Biochimica et Biophysica Acta (BBA) - Specialized Section on Biophysical Subjects最新文献

Rapid absorption changes can be induced by short light flashes in Ochromonas danica. The absorption change rises in 10⁻⁴ sec or less and has a half life of 35–40 msec. The complex difference spectrum has positive peaks at 443, 475, 505 and 580 mμ and negative peaks at 490 and 535 mμ.

The absorption change is very sensitive to physical treatments. Heating to 40° for 2 min or sonicating at 10 kcycles for 1 sec completely eliminates the signal.

The absorption change remains unaffected by resuspending the organism in a “starvation” medium or by making the medium anaerobic.
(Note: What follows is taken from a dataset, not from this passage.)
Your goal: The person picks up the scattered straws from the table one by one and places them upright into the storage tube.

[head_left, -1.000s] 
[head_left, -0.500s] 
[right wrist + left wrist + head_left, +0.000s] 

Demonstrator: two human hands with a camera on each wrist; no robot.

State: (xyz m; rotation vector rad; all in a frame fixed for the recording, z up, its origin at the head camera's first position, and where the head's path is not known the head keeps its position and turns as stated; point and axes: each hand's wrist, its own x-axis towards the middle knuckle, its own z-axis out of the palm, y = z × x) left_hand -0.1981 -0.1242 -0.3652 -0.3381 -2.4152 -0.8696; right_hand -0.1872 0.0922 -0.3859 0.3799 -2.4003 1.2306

The presence of several oxidants or reductants, KCN, and iodoacetamide has no noticeable effects on the absorption changes.

3-(3,4-dichlorophenyl)-1,1-Dimethylurea at 10⁻⁷ and 10⁻⁶M reduces the magnitude of the absorption change by 50 and 75%, respectively. A residual activity (about 20%) persists up to 0.5 mM 3-(3,4-dichlorophenol)-1,1-dimethylurea. 2,4-Dinitrophenol reduces the absorption change and accelerates the decay, whereas carbonyl cyanide m-chlorophenylhydrazone only lengthens the decay. H₂O₂ both reduces the magnitude of the absorption change and lenghtens the decay.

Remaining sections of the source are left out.